“First Robot”, or “Explore Space to Deal With Death”, A Review of First Man, by Damien Chazelle

Movie-wise, I’ve still been on a TGM kick, especially at work, and so it was only natural that my boss (also a pilot) was shocked that I hadn’t seen First Man.

“When I heard they didn’t show him planting the flag, I just lost interest,” I explained.

Well, he told me it was just great and must-see viewing for a pilot. “I can’t believe a pilot wouldn’t want to watch that movie.”

So I watched it.

And like all “inspired by real events” movies, they couldn’t just leave well enough alone.

To be clear, there is no record—at any level, to include hearsay—that Neil Armstrong throws his dead daughter’s bracelet into a moon crater.

In the film, we watch, not a man, but a machine train and train and train and then launch for the moon. Maybe the director saw the problem here.

“How can we have a movie called ‘First Man’ and then show that it was a cold, calculating psychopath that NASA launched to the moon?” we can almost hear him asking.

But the answer to this problem is to fix the portrait (or title), not insert a definitively make-believe event.

In short: Tell the Truth!!

From my perspective, I wanted to know—and I thought the movie was wanting to tell me—why Neil Armstrong was the first man to land and walk on the moon. Specifically, why Neil Armstrong was chosen and why Neil Armstrong had what it takes to know that he should be first.

I know I’m better than most of mankind at achieving goals and completing tasks correctly etc. But I also have been around other dudes that I couldn’t hold a candle to. Neil Armstrong seems to have never experienced the latter. He only knew that he was the man. Absolute confidence. Unbridled certainty.

It’s remarkable.

It’s worth a million dollar film being commissioned.
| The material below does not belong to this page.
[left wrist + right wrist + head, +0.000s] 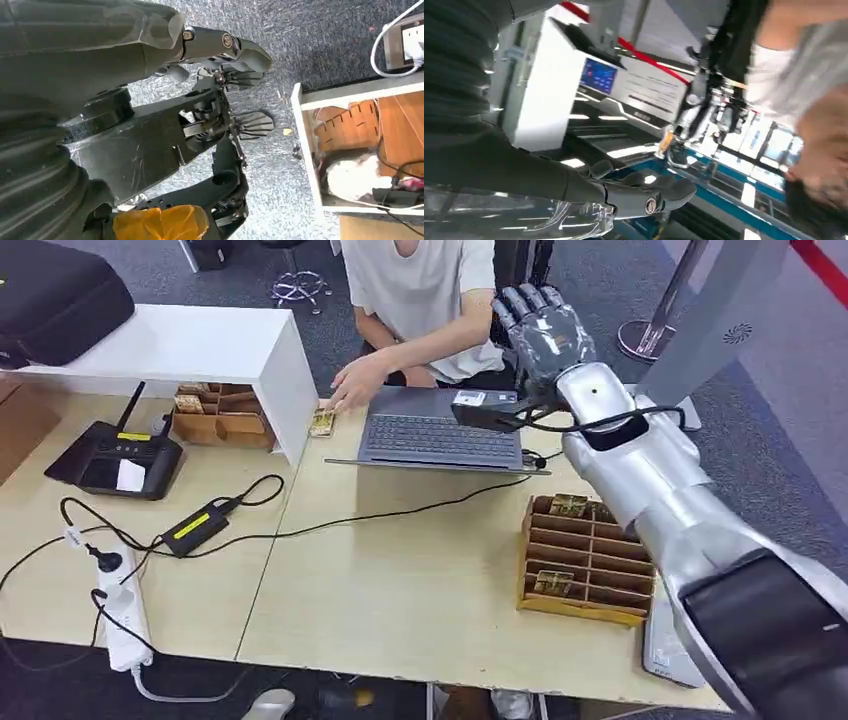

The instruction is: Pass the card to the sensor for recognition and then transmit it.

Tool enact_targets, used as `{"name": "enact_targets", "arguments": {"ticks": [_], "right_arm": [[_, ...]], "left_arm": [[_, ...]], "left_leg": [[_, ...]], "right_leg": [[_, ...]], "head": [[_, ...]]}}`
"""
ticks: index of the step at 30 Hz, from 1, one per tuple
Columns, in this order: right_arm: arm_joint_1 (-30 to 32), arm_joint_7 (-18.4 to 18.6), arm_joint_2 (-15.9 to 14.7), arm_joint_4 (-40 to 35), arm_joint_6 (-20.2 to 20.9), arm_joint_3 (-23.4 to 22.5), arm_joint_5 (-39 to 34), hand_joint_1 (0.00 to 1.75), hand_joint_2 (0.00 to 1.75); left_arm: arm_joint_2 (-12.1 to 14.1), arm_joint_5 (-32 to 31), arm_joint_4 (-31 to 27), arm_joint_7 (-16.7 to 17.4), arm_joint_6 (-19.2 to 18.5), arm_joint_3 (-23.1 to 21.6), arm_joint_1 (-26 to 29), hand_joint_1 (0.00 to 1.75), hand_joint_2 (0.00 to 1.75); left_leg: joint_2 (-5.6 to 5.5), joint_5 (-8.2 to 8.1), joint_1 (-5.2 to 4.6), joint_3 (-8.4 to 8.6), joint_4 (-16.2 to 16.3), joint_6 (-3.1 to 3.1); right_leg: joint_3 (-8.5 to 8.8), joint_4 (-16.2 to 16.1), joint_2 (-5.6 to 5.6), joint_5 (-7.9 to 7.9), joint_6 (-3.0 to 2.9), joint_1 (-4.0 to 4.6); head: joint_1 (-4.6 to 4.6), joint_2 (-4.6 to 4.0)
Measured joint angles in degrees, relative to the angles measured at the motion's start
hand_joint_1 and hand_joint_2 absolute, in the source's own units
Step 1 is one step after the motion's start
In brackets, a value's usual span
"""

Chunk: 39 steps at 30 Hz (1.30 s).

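Right hand (543,328) reaching toward person (425,280), fingers spread, holding nothing.
Card (322,422) lying centre-left under person's hand (357,383), well left of the right hand.

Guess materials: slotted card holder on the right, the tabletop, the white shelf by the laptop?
Slotted card holder: looks like thin laser-cut wood or stiff board, matte brown, with darker cut edges on the dividers. Tabletop: likely laminate with a pale wood-grain look, smooth, slight sheen, a seam between two panels. White shelf: probably painted or laminated board, flat matte white, with square edges.
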Motion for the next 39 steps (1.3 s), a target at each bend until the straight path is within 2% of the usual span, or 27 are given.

But it’s also worth getting right.

Our culture seems to struggle with the idea that adults still want things. That adults still can have desires. A movie like this bears this out. It doesn’t know what story to tell. The story is not about “look how he couldn’t be both a good dad and a good man.”
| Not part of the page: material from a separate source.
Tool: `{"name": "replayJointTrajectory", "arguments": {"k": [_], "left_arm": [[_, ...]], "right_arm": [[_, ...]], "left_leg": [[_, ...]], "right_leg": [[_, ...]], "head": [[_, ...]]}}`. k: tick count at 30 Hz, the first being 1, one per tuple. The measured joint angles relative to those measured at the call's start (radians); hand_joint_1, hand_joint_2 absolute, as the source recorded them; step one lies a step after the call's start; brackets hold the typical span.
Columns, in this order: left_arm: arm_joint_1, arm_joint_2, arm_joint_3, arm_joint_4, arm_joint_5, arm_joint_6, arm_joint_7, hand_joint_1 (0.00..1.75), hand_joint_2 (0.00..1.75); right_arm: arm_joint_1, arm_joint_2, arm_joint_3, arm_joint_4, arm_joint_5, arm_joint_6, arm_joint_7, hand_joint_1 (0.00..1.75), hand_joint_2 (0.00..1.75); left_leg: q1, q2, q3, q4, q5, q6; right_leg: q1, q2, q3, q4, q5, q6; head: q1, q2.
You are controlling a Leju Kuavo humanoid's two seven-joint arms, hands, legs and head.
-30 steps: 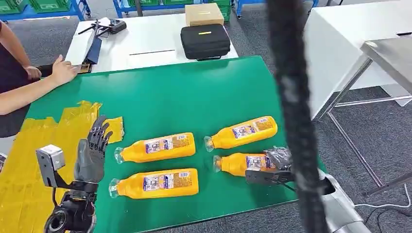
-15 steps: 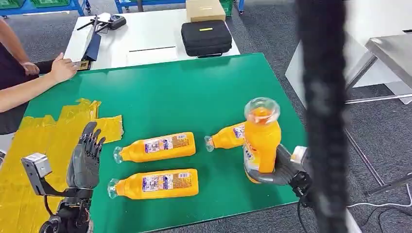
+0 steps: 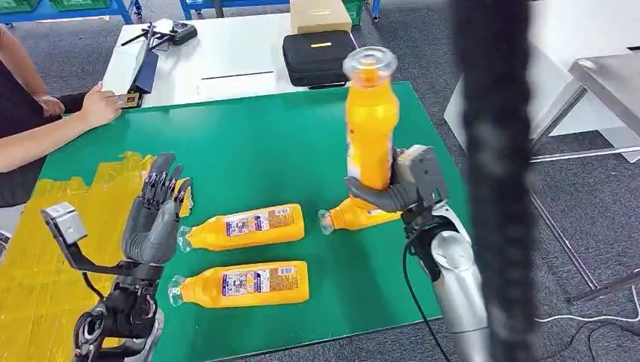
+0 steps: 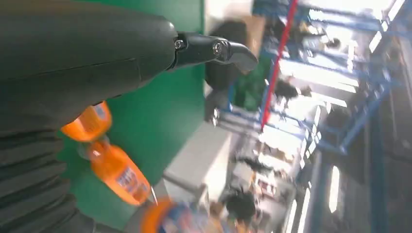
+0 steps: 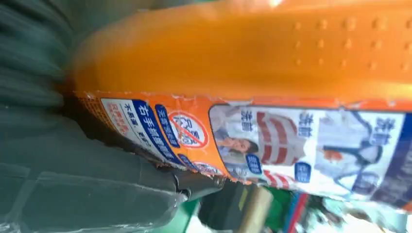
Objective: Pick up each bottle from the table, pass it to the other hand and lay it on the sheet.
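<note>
The right hand (image 3: 385, 194) now carries its bottle (image 3: 370, 113) well clear of the desk (image 3: 302, 143), higher than half a second ago and a second after that bottle lay flat near the desk's 4 o'clock corner. The bottle stands upright, cap end up, with the fingers wrapped around its lower body; the right wrist view shows its label (image 5: 272, 141) pressed close against the palm. The pick-up step looks done, and the handover is judged to come next.

The left hand (image 3: 155, 215) has risen a little at about 8 o'clock, palm turned inward, fingers spread and holding nothing, as if waiting to receive. It stays well apart from the raised bottle.

Three more bottles lie on the green surface: two side by side (image 3: 241, 228) (image 3: 240, 284) near the left hand, and one (image 3: 343, 217) partly hidden behind the right hand. The yellow sheet (image 3: 45, 249) at 9 o'clock holds no bottle yet.
</note>
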Motion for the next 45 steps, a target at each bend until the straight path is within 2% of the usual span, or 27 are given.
{"name": "replayJointTrajectory", "arguments": {"k": [8,12,14,16,22,28,34,37,45], "left_arm": [[-0.008,0.001,-0.004,0.003,0.003,-0.001,0.0,0.0,1.75],[-0.084,0.011,-0.08,0.047,0.069,-0.042,0.024,0.0,1.75],[-0.115,0.014,-0.121,0.059,-0.042,0.047,0.025,0.0,1.75],[-0.121,0.015,-0.129,0.059,-0.047,0.055,0.026,0.0,1.75],[-0.121,0.017,-0.131,0.059,0.062,0.044,0.046,0.0,1.75],[-0.133,0.015,-0.135,0.065,0.134,0.056,0.076,0.0,1.75],[-0.156,0.011,-0.155,0.086,0.091,0.154,0.093,0.0,1.75],[-0.162,0.011,-0.17,0.092,0.032,0.212,0.101,0.0,1.75],[-0.167,0.012,-0.191,0.106,0.016,0.229,0.107,0.0,1.75]], "right_arm": [[-0.007,0.007,0.008,0.012,0.004,-0.002,0.002,1.75,1.75],[-0.083,0.104,0.134,0.153,0.144,-0.002,0.049,1.75,1.75],[-0.097,0.132,0.194,0.176,0.133,0.033,0.092,1.75,1.75],[-0.1,0.134,0.201,0.183,0.133,0.032,0.092,1.75,1.75],[-0.119,0.139,0.268,0.202,0.309,-0.014,0.082,1.75,1.75],[-0.139,0.164,0.333,0.233,0.364,-0.018,0.076,1.75,1.75],[-0.176,0.2,0.423,0.278,0.481,-0.035,0.082,1.75,1.75],[-0.195,0.209,0.458,0.295,0.498,-0.037,0.108,1.75,1.75],[-0.222,0.22,0.492,0.321,0.498,-0.037,0.123,1.75,1.75]], "left_leg": [[0.0,0.0,0.0,0.0,0.0,0.0],[0.0,-0.001,-0.004,0.0,0.0,0.0],[0.0,-0.002,-0.005,0.0,0.0,0.0],[0.0,-0.002,-0.005,0.0,0.0,0.0],[0.0,-0.002,-0.005,0.0,0.0,0.0],[0.0,-0.001,-0.006,0.0,0.001,-0.001],[0.0,-0.002,-0.006,0.0,0.001,0.0],[0.0,-0.002,-0.006,0.0,0.001,0.0],[0.0,-0.002,-0.006,0.0,0.001,0.0]], "right_leg": [[0.0,0.0,0.0,0.0,0.0,0.0],[0.0,-0.001,-0.004,0.001,0.0,0.0],[0.0,-0.002,-0.005,0.001,0.0,0.0],[0.0,-0.002,-0.005,0.001,0.0,0.0],[0.0,-0.002,-0.005,0.001,0.0,0.0],[0.0,-0.002,-0.006,0.001,0.0,0.0],[0.0,-0.002,-0.006,0.001,0.0,0.0],[0.0,-0.002,-0.005,0.001,0.0,0.0],[0.0,-0.002,-0.006,0.001,0.0,0.0]], "head": [[0.0,0.0],[0.0,0.0],[0.0,0.0],[0.0,0.0],[0.0,0.0],[0.0,0.0],[0.0,0.0],[0.0,0.0],[0.0,0.0]]}}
Neil Armstrong wasn’t a good dad! Oh em gee! Damn him to hell!

Does anyone else still believe that a good adult can be precisely what a child (and a nation) needs?

Broadening, does anyone else still believe that an achieving adult is precisely what a family and a nation needs?

We’ve become bedazzled by the idea of sacrificing individual achievement in order to help some version of the helpless masses.

Sorry, but my achievements do help them. We don’t need to scrap NASA in order to feed people.

Your desire to stop my achievement is called “envy” and is sin straight from the pit of hell. JS Mill showed me this. You should learn to see it too.

In any case, between First Man and Ad Astra, I’m not persuaded. Men don’t need the death of fathers and daughters to propel them to greatness. They just need…

And that’s it. The heart of the matter. What do men need to propel them to greatness? Do you know?